◆ RAW DATA
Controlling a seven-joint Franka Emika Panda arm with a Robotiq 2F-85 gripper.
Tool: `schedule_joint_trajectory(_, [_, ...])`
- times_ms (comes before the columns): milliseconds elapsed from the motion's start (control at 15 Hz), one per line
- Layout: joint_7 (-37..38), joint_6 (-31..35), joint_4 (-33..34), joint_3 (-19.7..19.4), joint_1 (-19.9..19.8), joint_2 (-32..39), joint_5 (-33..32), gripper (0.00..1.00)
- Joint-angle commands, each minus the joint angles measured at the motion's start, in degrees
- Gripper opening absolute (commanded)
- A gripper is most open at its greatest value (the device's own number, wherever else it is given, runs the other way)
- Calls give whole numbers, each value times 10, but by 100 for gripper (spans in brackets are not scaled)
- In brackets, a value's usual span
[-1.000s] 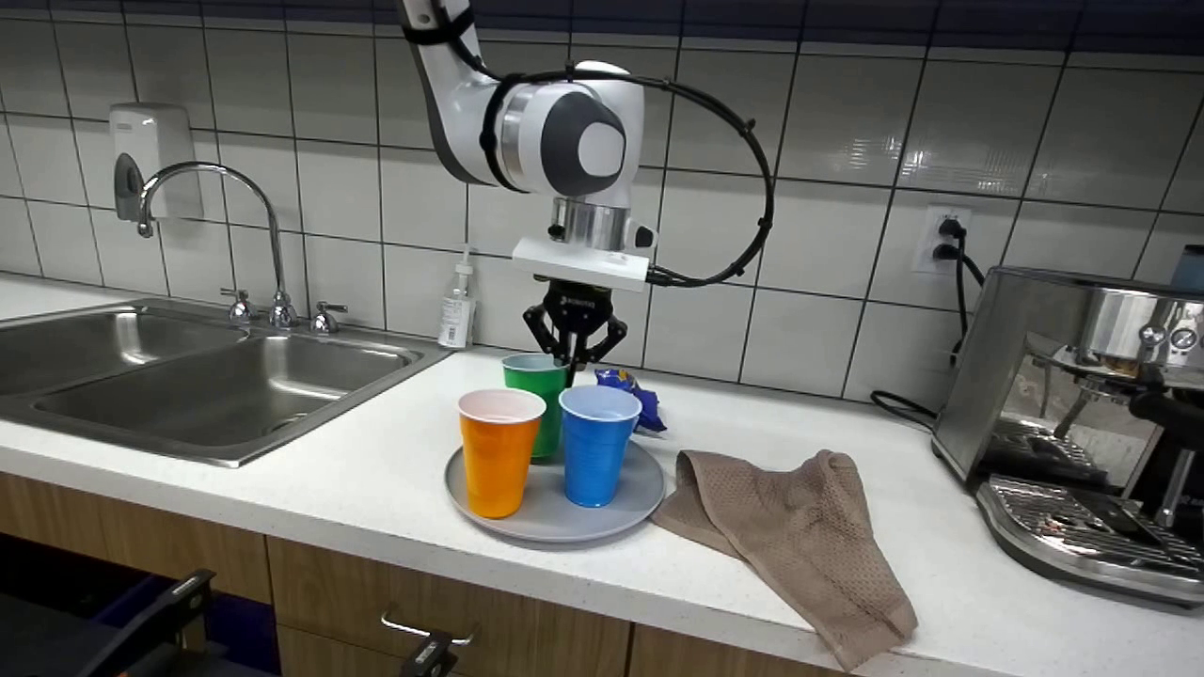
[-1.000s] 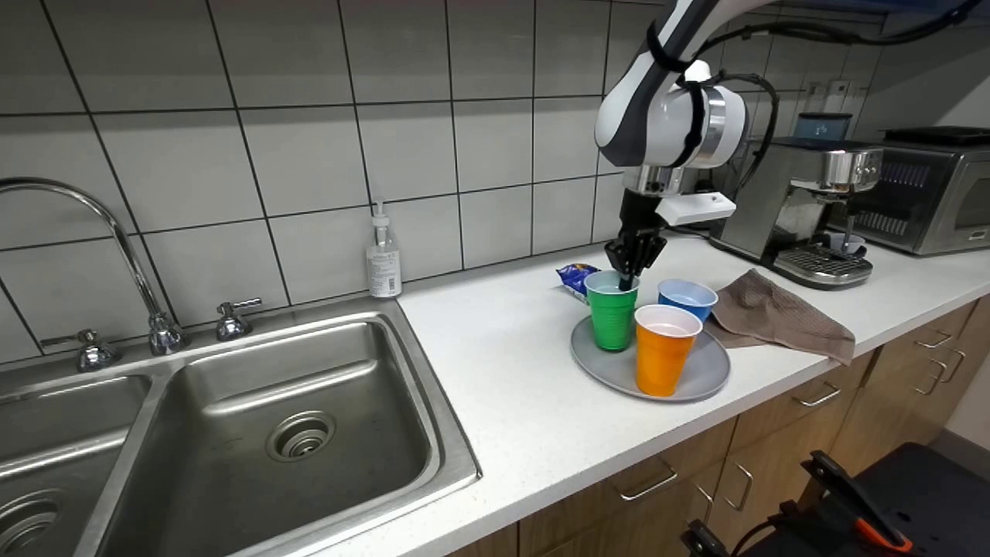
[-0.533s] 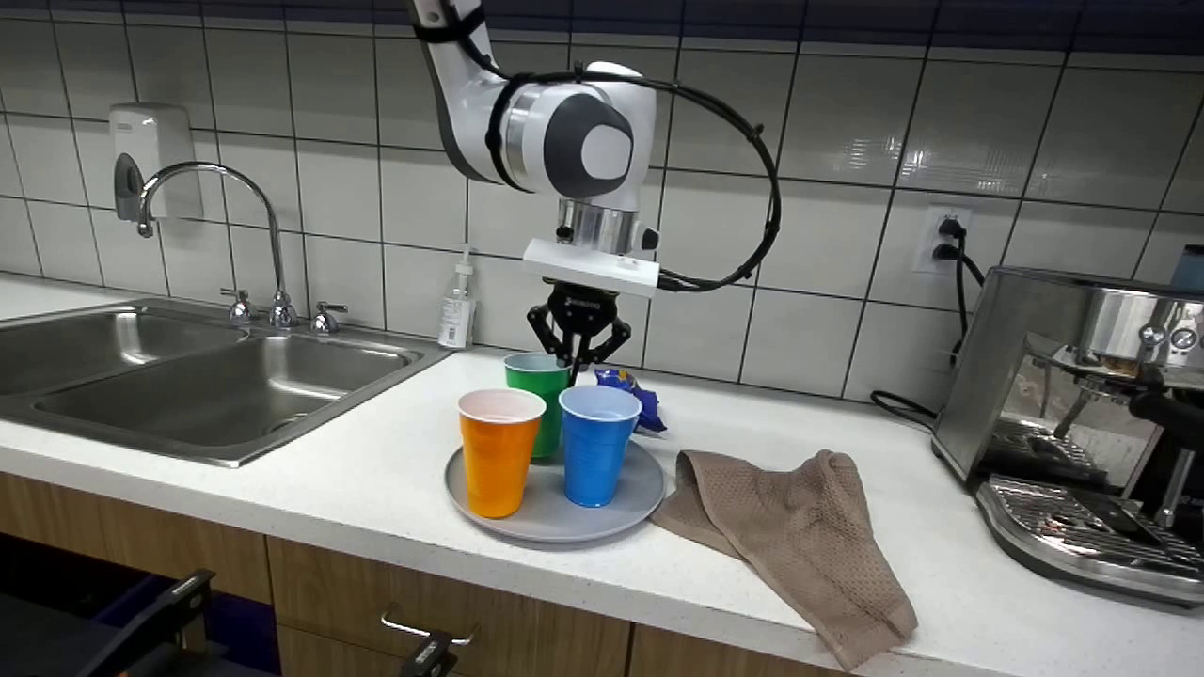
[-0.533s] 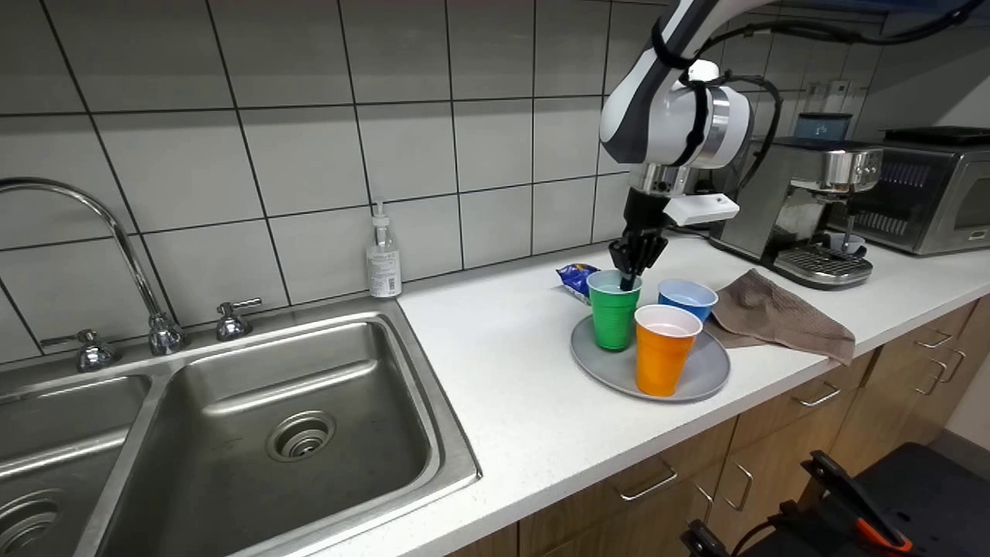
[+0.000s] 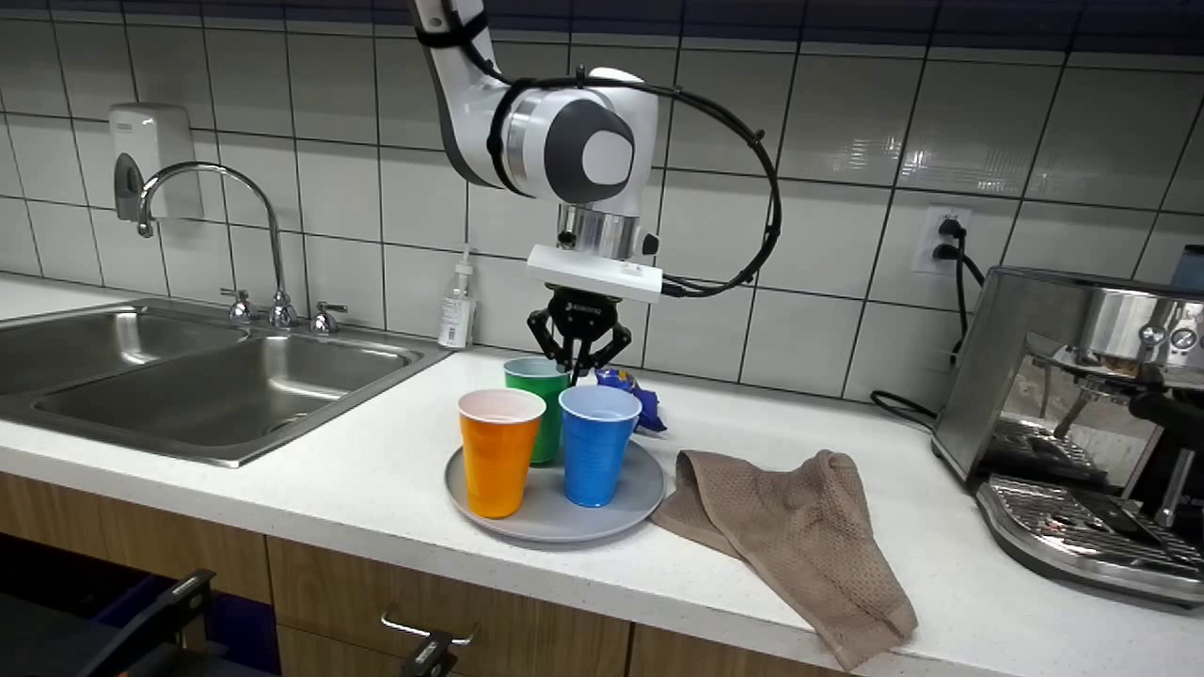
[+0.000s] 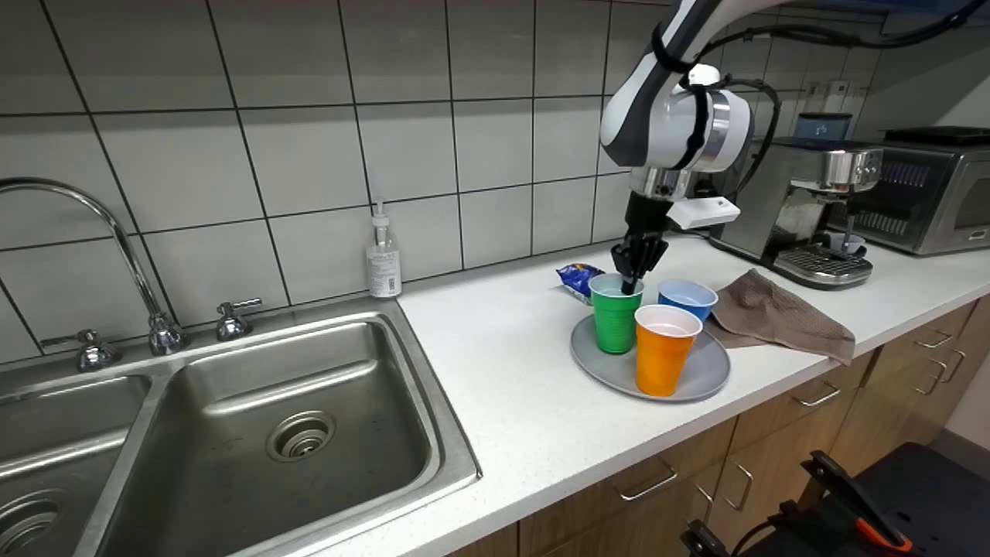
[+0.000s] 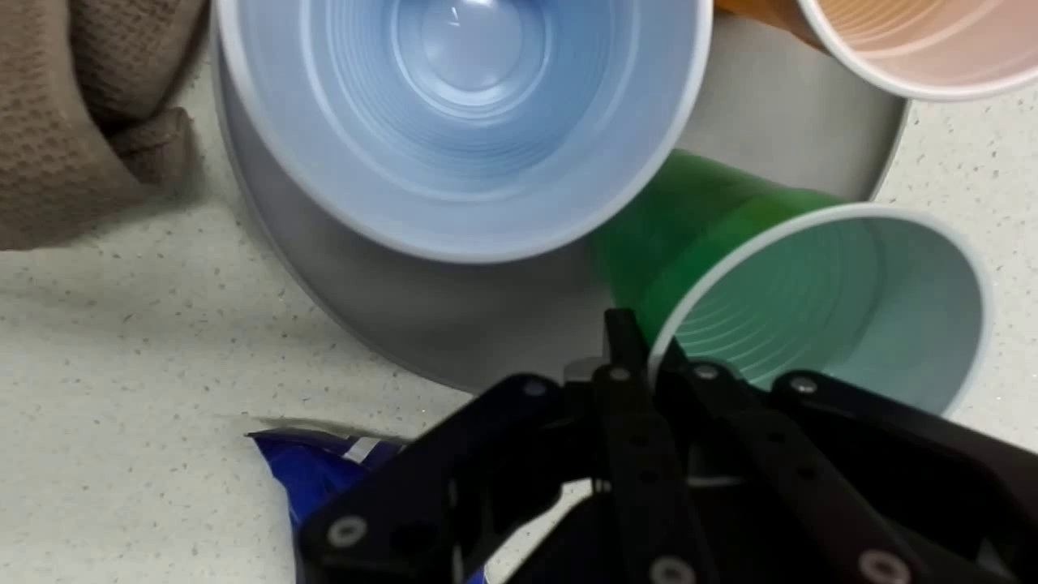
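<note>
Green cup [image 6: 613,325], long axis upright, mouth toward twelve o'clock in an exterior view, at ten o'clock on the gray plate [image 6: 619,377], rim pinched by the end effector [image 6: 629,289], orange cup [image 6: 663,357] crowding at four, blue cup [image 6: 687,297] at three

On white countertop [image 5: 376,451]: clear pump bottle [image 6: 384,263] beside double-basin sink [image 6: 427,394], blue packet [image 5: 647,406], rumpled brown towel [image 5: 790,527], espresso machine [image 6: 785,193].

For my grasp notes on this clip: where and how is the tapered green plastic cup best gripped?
Likely at its thin rim, from above: the tapered green plastic cup opens upward, while the tapered blue plastic cup and tapered orange plastic cup stand close by. The end effector pinches that rim, one finger inside, one outside.
</note>
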Motion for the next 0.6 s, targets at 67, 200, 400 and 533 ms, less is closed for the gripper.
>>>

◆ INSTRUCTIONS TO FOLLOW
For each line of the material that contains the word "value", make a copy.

◆ FINAL ANSWER
- A gripper is most open at its greatest value (the device's own number, wherever else it is given, runs the other way)
- Calls give whole numbers, each value times 10, but by 100 for gripper (spans in brackets are not scaled)
- In brackets, a value's usual span

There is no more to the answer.